153 N.C. App. 737 | N.C. Ct. App. | 2002

THOMAS, Judge.

Raleigh Rescue Mission, Inc. and Coggins Construction Company, petitioners, appeal the trial court’s order affirming a decision of respondent Board of Adjustment of the City of Raleigh (Board).

The Board determined that the facility which petitioners plan to construct fails to meet multi-family housing requirements because of its proposed use. In actuality, according to the Board, the facility is a form of “transitional housing.” Transitional housing is not permitted in a district zoned Shopping Center, and Office and Institution-II under the Raleigh City Code. Multi-family housing, however, is permitted.

Petitioners’ primary contention is that the Board lacked jurisdiction to even hear the matter. For the reasons herein, we agree and reverse the order of the trial court.
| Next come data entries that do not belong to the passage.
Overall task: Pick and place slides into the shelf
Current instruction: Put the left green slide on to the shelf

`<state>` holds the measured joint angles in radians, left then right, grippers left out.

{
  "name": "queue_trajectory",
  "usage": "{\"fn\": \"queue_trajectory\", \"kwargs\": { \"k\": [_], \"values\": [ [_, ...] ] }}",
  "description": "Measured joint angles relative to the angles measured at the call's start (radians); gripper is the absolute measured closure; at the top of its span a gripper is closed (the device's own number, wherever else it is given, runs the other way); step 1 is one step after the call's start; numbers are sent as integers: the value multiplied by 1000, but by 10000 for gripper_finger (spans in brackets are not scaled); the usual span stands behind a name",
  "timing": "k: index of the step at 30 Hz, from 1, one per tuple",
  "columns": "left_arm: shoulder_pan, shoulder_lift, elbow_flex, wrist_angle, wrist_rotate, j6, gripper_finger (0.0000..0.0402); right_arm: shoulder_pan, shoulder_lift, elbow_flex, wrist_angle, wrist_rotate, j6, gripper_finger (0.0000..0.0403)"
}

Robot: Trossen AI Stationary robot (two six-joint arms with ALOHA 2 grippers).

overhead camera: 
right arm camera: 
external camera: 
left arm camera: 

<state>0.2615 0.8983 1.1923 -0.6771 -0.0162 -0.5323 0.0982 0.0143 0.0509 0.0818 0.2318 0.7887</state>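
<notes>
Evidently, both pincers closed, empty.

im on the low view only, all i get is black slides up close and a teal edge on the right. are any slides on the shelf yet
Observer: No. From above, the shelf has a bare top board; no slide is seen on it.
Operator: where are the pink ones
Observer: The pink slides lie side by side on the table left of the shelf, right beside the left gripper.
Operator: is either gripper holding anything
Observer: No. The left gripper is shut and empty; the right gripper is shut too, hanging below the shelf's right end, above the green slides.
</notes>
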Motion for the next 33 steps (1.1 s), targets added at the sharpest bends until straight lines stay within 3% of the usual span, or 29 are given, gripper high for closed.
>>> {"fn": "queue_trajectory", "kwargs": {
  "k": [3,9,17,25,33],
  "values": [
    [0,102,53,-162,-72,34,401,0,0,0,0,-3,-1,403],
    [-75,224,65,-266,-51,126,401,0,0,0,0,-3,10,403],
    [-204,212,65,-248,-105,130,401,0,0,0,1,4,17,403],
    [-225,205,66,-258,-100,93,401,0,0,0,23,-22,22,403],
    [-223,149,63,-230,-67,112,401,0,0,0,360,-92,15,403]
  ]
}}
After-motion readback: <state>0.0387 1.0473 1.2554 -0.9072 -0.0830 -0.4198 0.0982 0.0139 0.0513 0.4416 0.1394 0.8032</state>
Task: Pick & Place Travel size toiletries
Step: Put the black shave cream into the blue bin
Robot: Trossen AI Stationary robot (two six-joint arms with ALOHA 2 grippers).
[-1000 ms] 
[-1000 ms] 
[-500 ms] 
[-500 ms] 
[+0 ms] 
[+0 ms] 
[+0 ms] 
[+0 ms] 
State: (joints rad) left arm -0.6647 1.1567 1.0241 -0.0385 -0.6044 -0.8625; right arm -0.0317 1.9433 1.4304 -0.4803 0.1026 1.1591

The Rescue Mission is a charitable organization providing food and shelter to the homeless and others in need. It proposes here to build a residential facility for women and children on a 7.72 acre site at the comer of New Bern Avenue and Swain Street in Raleigh, North Carolina. The area is locally known as “Historic Oakwood.”
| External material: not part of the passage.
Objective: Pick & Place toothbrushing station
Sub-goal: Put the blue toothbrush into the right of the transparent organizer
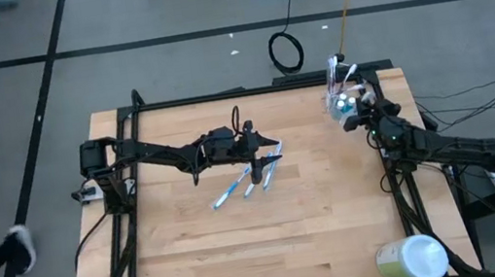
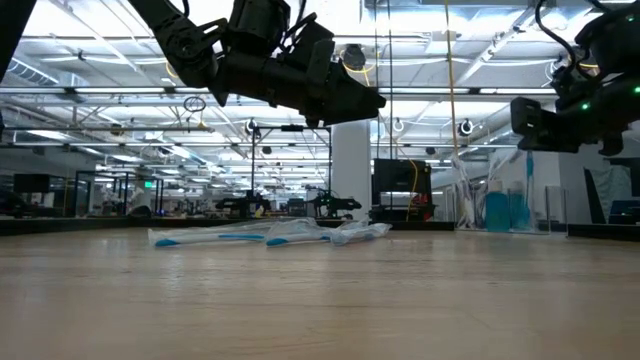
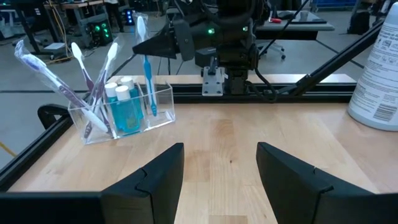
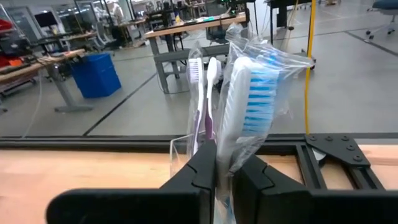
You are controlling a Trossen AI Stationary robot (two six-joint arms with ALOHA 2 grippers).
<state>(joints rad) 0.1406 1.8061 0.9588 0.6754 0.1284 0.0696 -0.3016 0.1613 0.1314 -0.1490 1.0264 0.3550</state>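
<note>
A clear plastic cup (image 3: 163, 99) stands near the table's far right corner (image 1: 338, 100). It holds several toothbrushes and teal-capped tubes (image 3: 126, 106). My right gripper (image 4: 230, 173) is beside the cup, shut on a plastic-wrapped blue-and-white toothbrush (image 4: 250, 87). Several wrapped toothbrushes (image 1: 244, 183) lie flat on the middle of the table (image 2: 270, 235). My left gripper (image 3: 221, 168) hangs open above them (image 1: 273, 144), level and pointing toward the cup, with nothing between its fingers. My right gripper pinches the wrapped toothbrush between its two fingers (image 4: 208, 168), on the handle just below the bristle head (image 4: 229, 158). The fingers come level, across the handle. The toothbrush stands upright, head up, and its blue lower end (image 3: 151, 99) reaches down into the cup.
A large pale green-and-white round container (image 1: 411, 259) lies at the near right corner, also seen in the left wrist view (image 3: 379, 74). A black frame (image 1: 250, 90) runs along the table's edges. Bare wood lies in the near half of the table (image 1: 246, 257).
</note>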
Respondents Mozelle Jones, a neighboring property owner, and the Society for the Preservation of Historic Oakwood (Oakwood) oppose the development. When the Rescue Mission initially sought site plan approval for the facility as a “hotel,” Jones and Oakwood appealed to the Board for an interpretation of that term based on the Raleigh City Code. Following a hearing on 14 December 1998, the Board concluded that the Rescue Mission’s proposal did not meet the definition of a hotel. The decision was not appealed. Instead, the Rescue Mission revised its site plan and re-characterized the facility as a “multi-family dwelling.” In July of 1999, the revision was submitted to the Comprehensive Planning Committee of the Raleigh City Council.
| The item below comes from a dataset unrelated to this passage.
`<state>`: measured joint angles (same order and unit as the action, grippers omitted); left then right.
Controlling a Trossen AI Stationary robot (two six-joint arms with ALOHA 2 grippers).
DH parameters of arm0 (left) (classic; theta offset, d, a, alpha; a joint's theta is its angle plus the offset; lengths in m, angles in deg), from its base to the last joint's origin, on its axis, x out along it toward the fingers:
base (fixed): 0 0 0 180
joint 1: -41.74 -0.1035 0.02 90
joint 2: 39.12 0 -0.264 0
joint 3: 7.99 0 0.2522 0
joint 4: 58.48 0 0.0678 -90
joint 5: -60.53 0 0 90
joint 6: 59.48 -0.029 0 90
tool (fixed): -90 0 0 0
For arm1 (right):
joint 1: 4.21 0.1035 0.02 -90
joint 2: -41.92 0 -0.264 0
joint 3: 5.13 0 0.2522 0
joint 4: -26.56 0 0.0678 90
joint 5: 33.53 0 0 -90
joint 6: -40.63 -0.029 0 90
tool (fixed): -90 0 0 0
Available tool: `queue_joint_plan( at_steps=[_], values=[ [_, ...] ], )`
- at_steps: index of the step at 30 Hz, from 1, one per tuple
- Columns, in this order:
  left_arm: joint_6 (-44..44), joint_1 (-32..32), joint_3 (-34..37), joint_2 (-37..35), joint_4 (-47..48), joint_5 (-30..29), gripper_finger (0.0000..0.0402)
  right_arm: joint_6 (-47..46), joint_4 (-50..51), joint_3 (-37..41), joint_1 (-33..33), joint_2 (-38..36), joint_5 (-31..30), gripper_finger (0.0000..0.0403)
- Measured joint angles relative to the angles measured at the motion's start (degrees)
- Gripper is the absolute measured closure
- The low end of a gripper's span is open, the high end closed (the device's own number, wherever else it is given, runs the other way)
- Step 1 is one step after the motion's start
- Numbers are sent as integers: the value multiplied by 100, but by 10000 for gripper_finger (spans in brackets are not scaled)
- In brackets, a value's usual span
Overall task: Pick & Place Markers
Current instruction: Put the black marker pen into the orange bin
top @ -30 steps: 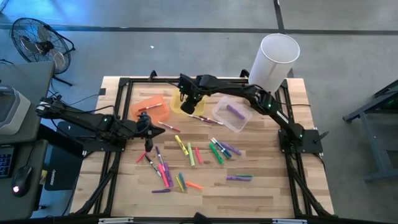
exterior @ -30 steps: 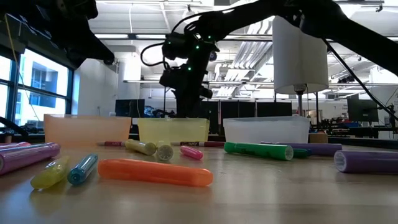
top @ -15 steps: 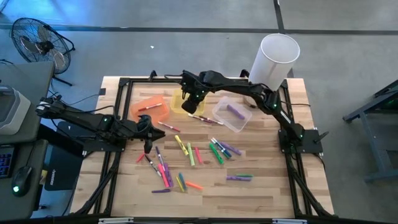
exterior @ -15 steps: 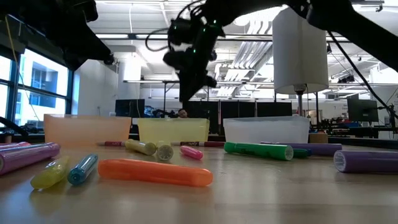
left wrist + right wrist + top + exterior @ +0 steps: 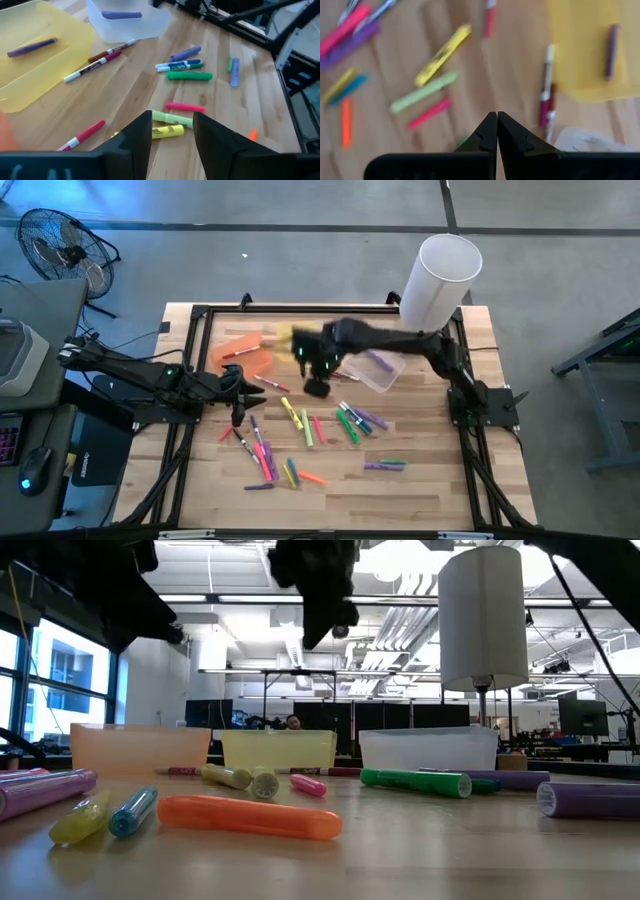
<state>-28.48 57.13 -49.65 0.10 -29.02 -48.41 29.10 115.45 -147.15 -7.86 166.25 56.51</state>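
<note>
Many slim capped markers (image 5: 305, 427) litter plank wood; left pincer (image 5: 172, 131) parted, right pincer (image 5: 497, 131) pressed closed, both empty.

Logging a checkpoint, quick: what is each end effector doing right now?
Left end effector: open, empty, above the markers.
Right end effector: shut, holding nothing.
</note>
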Motion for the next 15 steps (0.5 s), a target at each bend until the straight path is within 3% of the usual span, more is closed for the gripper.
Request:
queue_joint_plan(
  at_steps=[5, 9, 15],
  values=[
    [-240, 0, -502, 356, 819, 217, 264, -1, -349, 779, 711, -273, -56, 402],
    [-423, 2, -940, 794, 1698, 387, 264, -387, -1387, 2242, 1060, -988, -11, 402],
    [-1171, 12, -1417, 1657, 2660, 1139, 264, -1765, -2597, 4767, 1390, -2744, -254, 402]
  ],
)
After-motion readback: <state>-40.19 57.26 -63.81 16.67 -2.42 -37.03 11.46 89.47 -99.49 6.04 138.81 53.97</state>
*739Later, in response to an inquiry from Deputy City Attorney Ira Botvinick, Zoning Inspector Supervisor Larry Strickland issued a memorandum of his opinion of the contentions in the parties’ briefs. Strickland stated that while the multi-family building proposed by petitioners is permitted by the zoning code, the proposed use “may not be.”

On 14 September 1999, the Comprehensive Planning Committee, a subcommittee of the Raleigh City Council, reviewed the plan and determined that the facility was a permissible multi-family dwelling. It referred the matter to the City Council with a recommendation for approval. Oakwood and Jones, however, again appealed to the Board for an interpretation, citing Strickland’s memorandum and the Comprehensive Planning Committee’s recommendation as. bases for the appeal. On 21 September 1999, the City Council approved the revised site plan while noting the pending appeal.

The hearing on the appeal came before the Board on 13 December 1999. The Rescue Mission did not participate in the hearing other than for the limited purpose of contesting the Board’s authority and jurisdiction to proceed.

The Board ruled that the proposed facility can not be properly classified “multi-family housing,” which is permitted in the zoning district. Rather, it would be a type of “transitional housing/emergency shelter,” which is not allowed. In reaching its decision, the Board concluded, “Although the zoning classifications applicable to the subject property would pennit the development of multi-family housing on the site, it is the nature of the use that determines whether it can be located in the zoning district, and not the nature of the zoning classification that determines what the proposed use is called.”

Petitioners appealed to Wake County Superior Court. The trial court concluded that the Board “had jurisdiction to review the order, decision, or determination of Zoning Inspections Supervisor, Larry Strickland,” and affirmed the decision of the Board. Petitioners appeal.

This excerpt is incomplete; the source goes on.